Guys,  IMHO, I don't think we need to create another distro, I'll tell you why:

We all understand the level of empowerment that Linux has given us, the level of customization, modification and integration. Today Linux has given us the power to make our own operating system! And that's what most of us are discussing here, about making our own distro. But lets just take a step back and think about this........

....... aren't there enough distros out there that is leading to confusion to newcomers, do we really need to add another distro to that? I mean the reason we all want a distro is because we all believe that we can make something more better, something more easy to use, something more user friendly and honestly, this is what every new distro makers think, they think they can make something better and end up adding another distro to the already big list. Rather if we all try to concentrate to make something which already exists better, then I think linux is going to catch up to mainstream users everywhere.

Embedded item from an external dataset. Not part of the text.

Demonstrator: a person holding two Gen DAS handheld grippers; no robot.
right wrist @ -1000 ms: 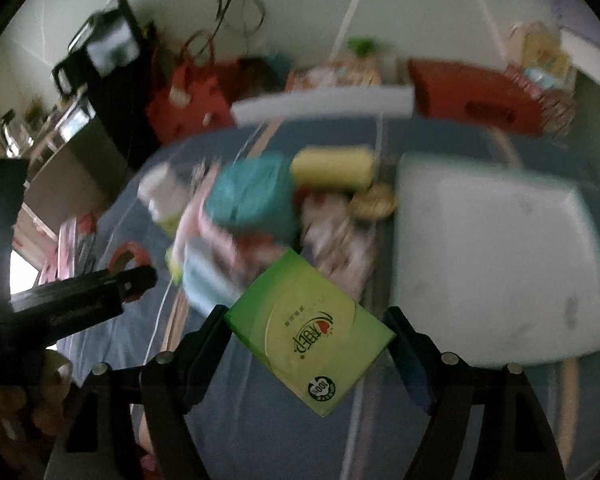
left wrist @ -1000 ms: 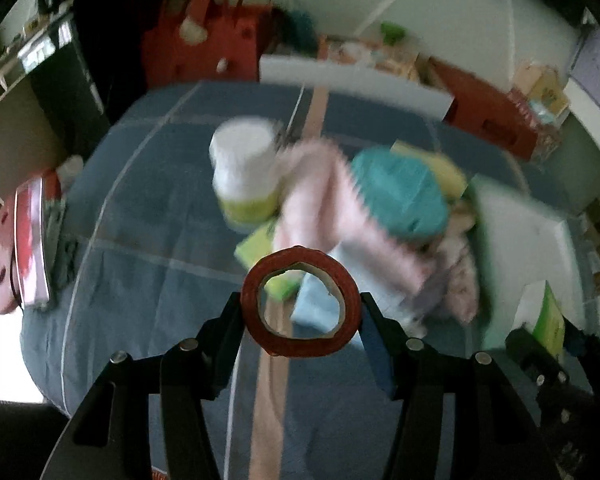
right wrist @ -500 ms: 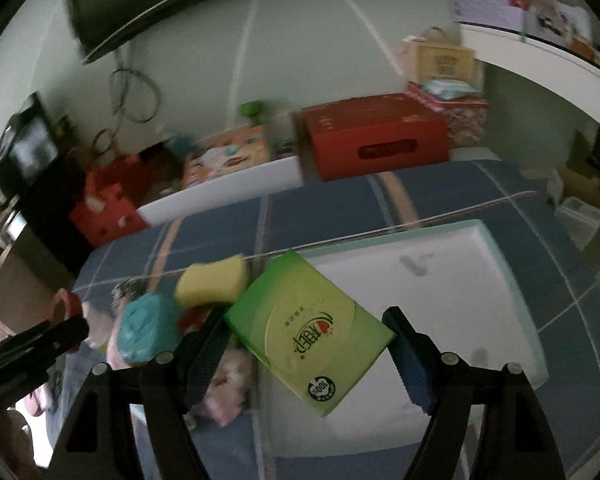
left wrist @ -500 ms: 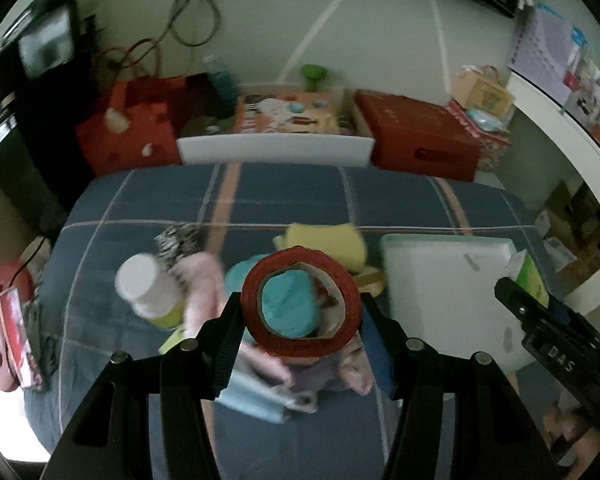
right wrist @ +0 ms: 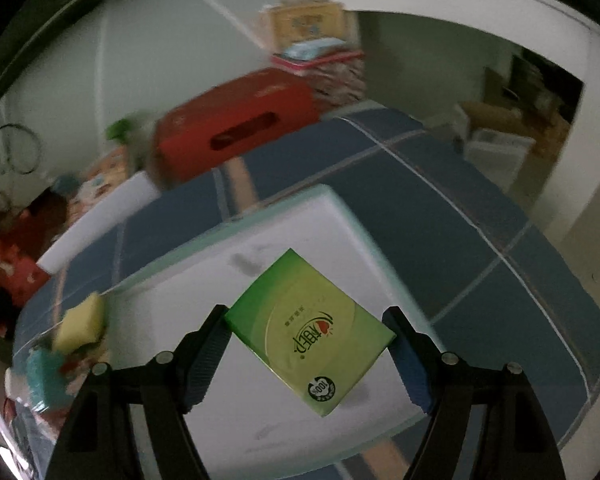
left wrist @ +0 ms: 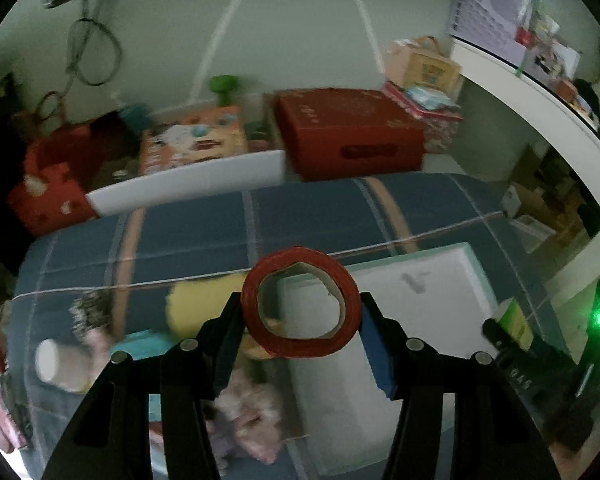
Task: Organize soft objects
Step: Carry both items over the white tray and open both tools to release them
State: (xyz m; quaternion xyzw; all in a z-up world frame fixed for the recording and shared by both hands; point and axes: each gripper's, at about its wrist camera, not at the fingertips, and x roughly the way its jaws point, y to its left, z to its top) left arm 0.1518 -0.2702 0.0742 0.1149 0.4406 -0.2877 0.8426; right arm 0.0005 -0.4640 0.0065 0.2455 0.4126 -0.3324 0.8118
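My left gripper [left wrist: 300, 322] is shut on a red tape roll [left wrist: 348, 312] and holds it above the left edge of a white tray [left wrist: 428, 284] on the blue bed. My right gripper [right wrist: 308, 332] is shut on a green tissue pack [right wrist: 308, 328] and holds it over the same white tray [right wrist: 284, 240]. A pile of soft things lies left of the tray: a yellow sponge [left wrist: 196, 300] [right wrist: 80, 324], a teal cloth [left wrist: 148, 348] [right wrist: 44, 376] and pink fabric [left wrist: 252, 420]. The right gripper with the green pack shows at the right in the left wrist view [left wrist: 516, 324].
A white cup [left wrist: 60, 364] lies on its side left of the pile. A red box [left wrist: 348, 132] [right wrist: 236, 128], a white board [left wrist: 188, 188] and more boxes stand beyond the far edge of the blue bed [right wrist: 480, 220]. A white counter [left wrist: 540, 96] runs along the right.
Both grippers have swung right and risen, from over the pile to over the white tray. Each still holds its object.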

So, rather than making something new, lets concentrate on making existing distros better by trying to make even the smallest difference we can. Let's make apps that are non existent. Imagine what would have happenned if the Mac4Lin project was a distro and not just the app which can be added to linux? Then we would have been like, grrrrr.. I want ubuntu but I want Mac4Lin as well. I hope you get the point that I'm trying to make. So, rather than making something new by making a new distro, lets make something new by making something for existing distros.

I hope my  point is understandable.


----------



## MetalheadGautham (Dec 31, 2007)

*Re: Linux Ghandigiri - Invitations for Everyone!*

Good idea. It will just be a set of nessary enhancements that were much needed in Ubuntu.

And remember, *DON'T ADD ANYTHING UNSTABLE*.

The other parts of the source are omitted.